If the scientists are right and raising BDNF helps correct brain dysfunction (dementia), MS, Parkinson’s, Autism; seems like a more sympathetic response with our autonomic nervous system may again be a compensation and the lessor of two evils. (If, in fact, BDNF activates this response and creates more glutamate and more sympathetic activity. ) I know I don’t need to block my sympathetic response entirely (as some try to do with POTS), I find it more detrimental to me to do that. My higher NE response with standing causes more tachycardia and pumping of my heart to get needed blood and oxygen to it and my head. (Leg movement and assisting with blood flow with muscle contraction helps the heart not have to do all the work.)
IDK, the more I learn the less I realize I know. And there is still so much to learn.
Hi Issie, I missed your comment but if you read my comment I’ve mentioned that SSRI medications are known to boost BDNF causing dendritic growth of neurones. in fact boosting BDNF maybe SSRIs primary role as the serotonin hypothesis doesn’t seem to fit, especially because even though they lift serotonin up to normal levels in 6 hours from the first dose, it still takes 3 weeks to relieve depression in depressed people (not saying ME is depression)

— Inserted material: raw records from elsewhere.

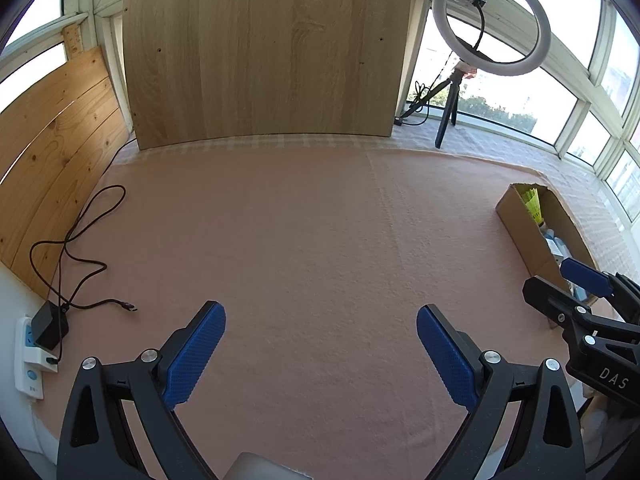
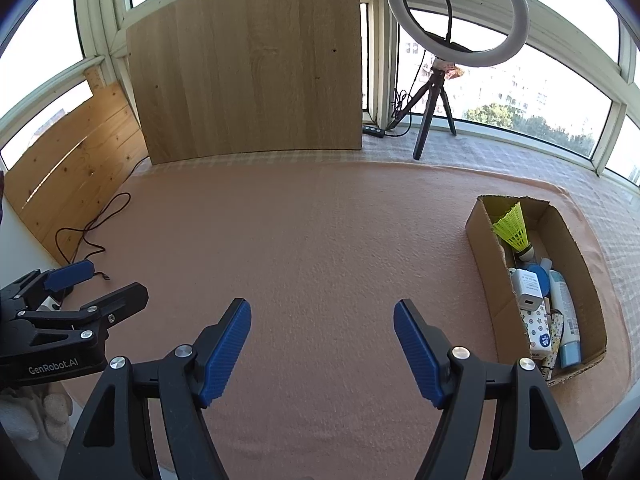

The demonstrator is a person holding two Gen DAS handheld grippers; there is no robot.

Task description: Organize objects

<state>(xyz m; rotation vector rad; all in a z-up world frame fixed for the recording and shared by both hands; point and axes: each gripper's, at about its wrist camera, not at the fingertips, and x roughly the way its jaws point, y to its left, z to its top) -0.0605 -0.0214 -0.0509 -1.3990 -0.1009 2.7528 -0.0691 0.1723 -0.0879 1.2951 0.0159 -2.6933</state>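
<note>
Left wrist view: left tongs (image 1: 320, 344) spread wide, holding nothing, over the pink surface (image 1: 304, 240); one cardboard box (image 1: 524, 228) far right, one black cable (image 1: 76, 248) left.

Right wrist view: right tongs (image 2: 322, 338) wide, nothing held; one box (image 2: 488, 280) at right containing one yellow shuttlecock (image 2: 514, 228), one white charger (image 2: 528, 286), one blue tube (image 2: 564, 316).
</note>
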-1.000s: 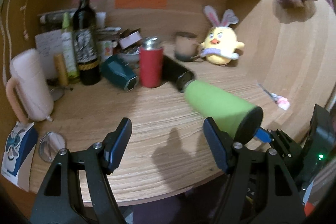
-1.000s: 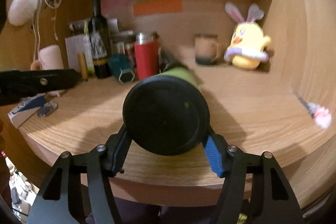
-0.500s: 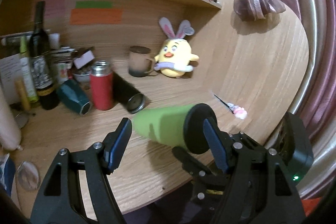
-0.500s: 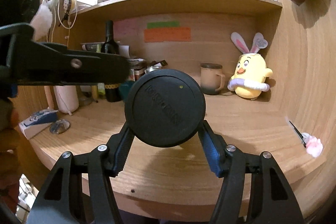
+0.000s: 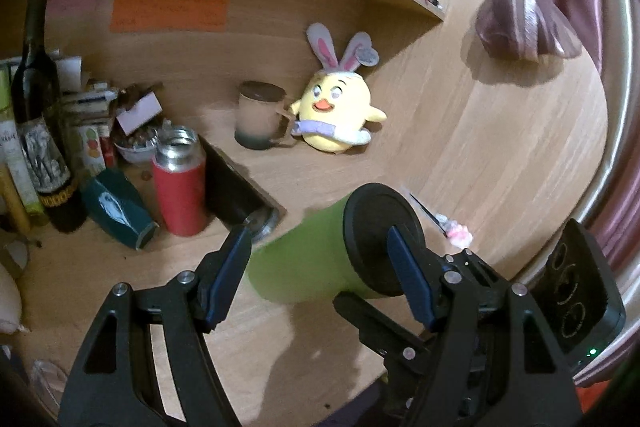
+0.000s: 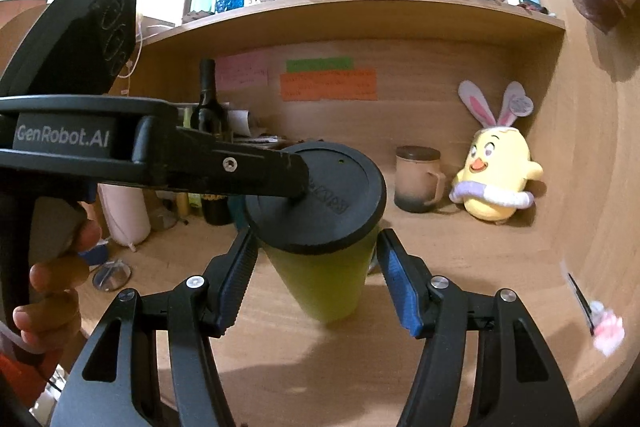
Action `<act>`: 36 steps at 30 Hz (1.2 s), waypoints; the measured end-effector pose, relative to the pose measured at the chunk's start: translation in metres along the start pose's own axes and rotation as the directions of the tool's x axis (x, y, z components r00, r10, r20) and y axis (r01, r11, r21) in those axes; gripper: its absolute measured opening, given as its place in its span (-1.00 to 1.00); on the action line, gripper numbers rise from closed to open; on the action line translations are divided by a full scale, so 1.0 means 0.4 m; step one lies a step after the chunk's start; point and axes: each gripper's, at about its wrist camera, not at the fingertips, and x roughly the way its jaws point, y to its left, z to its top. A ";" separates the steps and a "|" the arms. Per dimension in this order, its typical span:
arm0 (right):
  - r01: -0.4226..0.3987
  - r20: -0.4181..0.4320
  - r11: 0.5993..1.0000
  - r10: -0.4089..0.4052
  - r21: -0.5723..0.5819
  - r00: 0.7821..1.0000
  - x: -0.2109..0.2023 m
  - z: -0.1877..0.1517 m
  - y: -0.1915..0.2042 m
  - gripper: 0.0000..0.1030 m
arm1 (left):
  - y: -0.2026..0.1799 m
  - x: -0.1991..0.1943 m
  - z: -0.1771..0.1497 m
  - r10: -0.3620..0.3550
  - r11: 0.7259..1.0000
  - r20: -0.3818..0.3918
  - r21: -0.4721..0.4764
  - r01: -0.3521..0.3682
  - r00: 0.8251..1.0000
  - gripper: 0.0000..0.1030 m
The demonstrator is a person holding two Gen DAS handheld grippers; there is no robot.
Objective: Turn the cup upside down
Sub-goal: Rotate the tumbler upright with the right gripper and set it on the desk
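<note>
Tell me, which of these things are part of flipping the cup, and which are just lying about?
In the job: green cup; right hand-held gripper, clamped on it; left hand-held gripper, open at its lid.

Lying about: red flask; wine bottle; teal cup and black tumbler, both on their sides; mug; chick plush; sticky notes.

Black plastic two-finger gripper (image 6: 316,279) with blue ribbed pads (image 6: 400,291), silver screws; white "GenRobot.AI" lettering at nine o'clock.
</note>
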 end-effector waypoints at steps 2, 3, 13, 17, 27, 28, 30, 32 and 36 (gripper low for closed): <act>-0.010 -0.008 1.000 0.010 -0.006 1.000 0.020 0.015 -0.004 0.13 | 0.010 0.006 0.018 0.018 1.000 0.004 0.005 -0.018 1.000 0.37; -0.017 -0.016 1.000 0.017 -0.010 1.000 0.033 0.025 -0.006 0.14 | 0.015 0.010 0.026 0.026 1.000 0.005 0.006 -0.026 1.000 0.37; -0.076 -0.084 0.997 0.078 0.032 0.993 0.128 0.072 -0.037 0.14 | 0.068 0.059 0.107 0.115 0.993 -0.002 0.005 -0.115 0.993 0.37; -0.089 -0.109 0.994 0.096 0.065 0.989 0.155 0.071 -0.052 0.14 | 0.087 0.082 0.128 0.156 0.988 0.001 -0.003 -0.156 0.988 0.38; -0.094 -0.134 0.990 0.107 0.100 0.985 0.122 0.068 -0.086 0.27 | 0.098 0.077 0.134 0.155 0.987 0.019 -0.041 -0.155 0.988 0.48; -0.093 -0.130 0.990 0.106 0.106 0.986 0.113 0.070 -0.092 0.32 | 0.090 0.060 0.133 0.153 0.987 0.042 -0.044 -0.152 0.987 0.48; -0.085 -0.115 0.990 0.098 0.110 0.989 0.090 0.076 -0.103 0.45 | 0.075 0.028 0.128 0.164 0.986 0.077 -0.038 -0.161 0.984 0.48; -0.075 -0.090 0.991 0.085 0.109 0.992 0.057 0.086 -0.113 0.49 | 0.048 -0.009 0.116 0.196 0.981 0.118 -0.016 -0.195 0.974 0.48; -0.051 -0.038 0.993 0.055 0.103 0.998 -0.010 0.103 -0.122 0.68 | -0.017 -0.077 0.068 0.299 0.949 0.202 0.036 -0.312 0.933 0.55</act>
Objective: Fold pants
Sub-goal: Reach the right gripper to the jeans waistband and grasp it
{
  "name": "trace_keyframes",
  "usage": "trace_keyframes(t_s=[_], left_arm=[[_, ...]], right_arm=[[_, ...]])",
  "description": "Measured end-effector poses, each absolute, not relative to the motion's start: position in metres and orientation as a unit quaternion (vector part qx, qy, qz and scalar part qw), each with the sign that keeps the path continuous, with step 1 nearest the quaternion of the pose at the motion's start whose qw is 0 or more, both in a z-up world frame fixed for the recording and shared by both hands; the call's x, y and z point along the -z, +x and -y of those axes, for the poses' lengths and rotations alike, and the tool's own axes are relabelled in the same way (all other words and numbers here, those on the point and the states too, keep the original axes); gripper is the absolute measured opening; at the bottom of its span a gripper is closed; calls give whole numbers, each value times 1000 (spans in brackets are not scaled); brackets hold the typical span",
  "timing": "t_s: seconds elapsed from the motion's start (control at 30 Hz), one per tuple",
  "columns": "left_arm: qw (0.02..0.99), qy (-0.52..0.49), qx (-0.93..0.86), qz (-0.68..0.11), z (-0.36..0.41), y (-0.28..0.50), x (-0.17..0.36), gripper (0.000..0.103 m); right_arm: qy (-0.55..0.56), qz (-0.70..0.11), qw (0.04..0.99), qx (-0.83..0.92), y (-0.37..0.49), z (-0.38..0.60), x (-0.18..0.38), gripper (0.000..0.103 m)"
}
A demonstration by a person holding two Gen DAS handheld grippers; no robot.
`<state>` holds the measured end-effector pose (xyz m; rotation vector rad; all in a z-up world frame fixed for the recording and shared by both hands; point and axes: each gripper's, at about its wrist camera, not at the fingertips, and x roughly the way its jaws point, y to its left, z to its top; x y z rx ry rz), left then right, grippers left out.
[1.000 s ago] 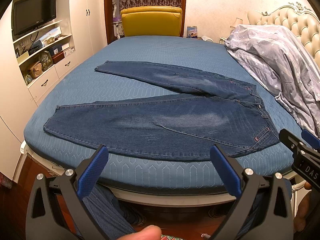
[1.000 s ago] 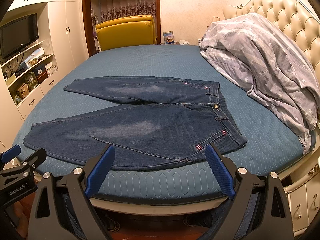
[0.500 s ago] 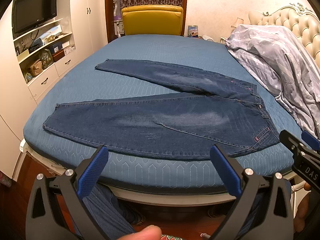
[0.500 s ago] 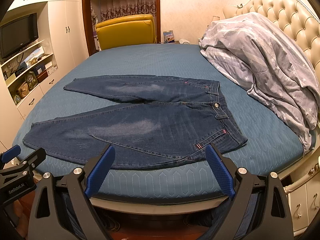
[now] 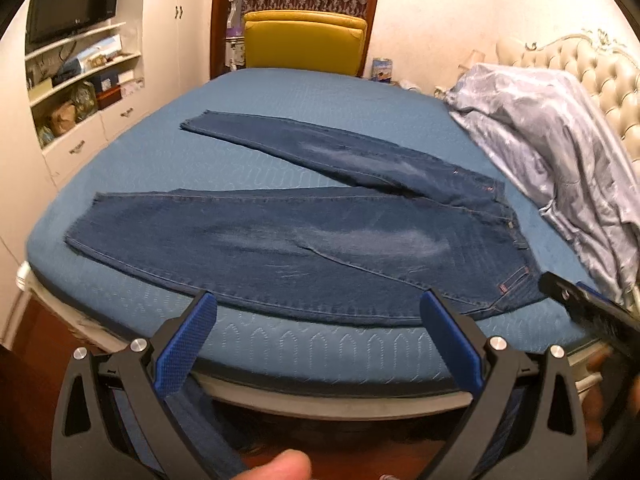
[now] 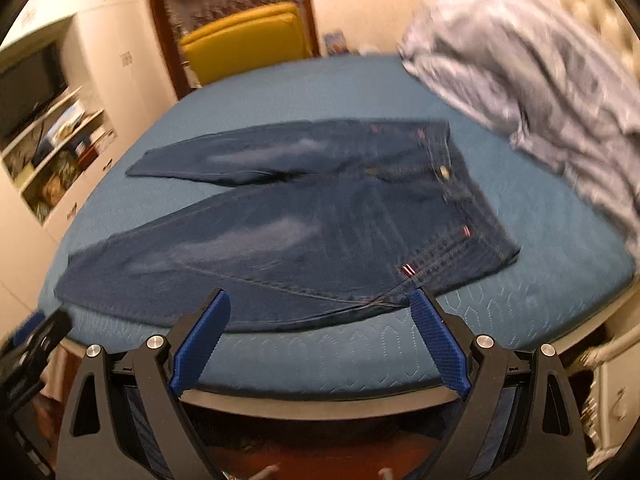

Interesting it also takes that same 3 weeks for dendrites to grow, aided by BDNF that was boosted with an SSRI. That maybe why ME patients get a small amount of relief from some SSRIs, i.e. pain relief, anxiety relief and an ever so slight energy lift. But unfortunately still no cure of the disease.
@Brendan Rob,
I’m doing different things to boost BDNF. I didn’t find antidepressants to be of any help to me in past trials.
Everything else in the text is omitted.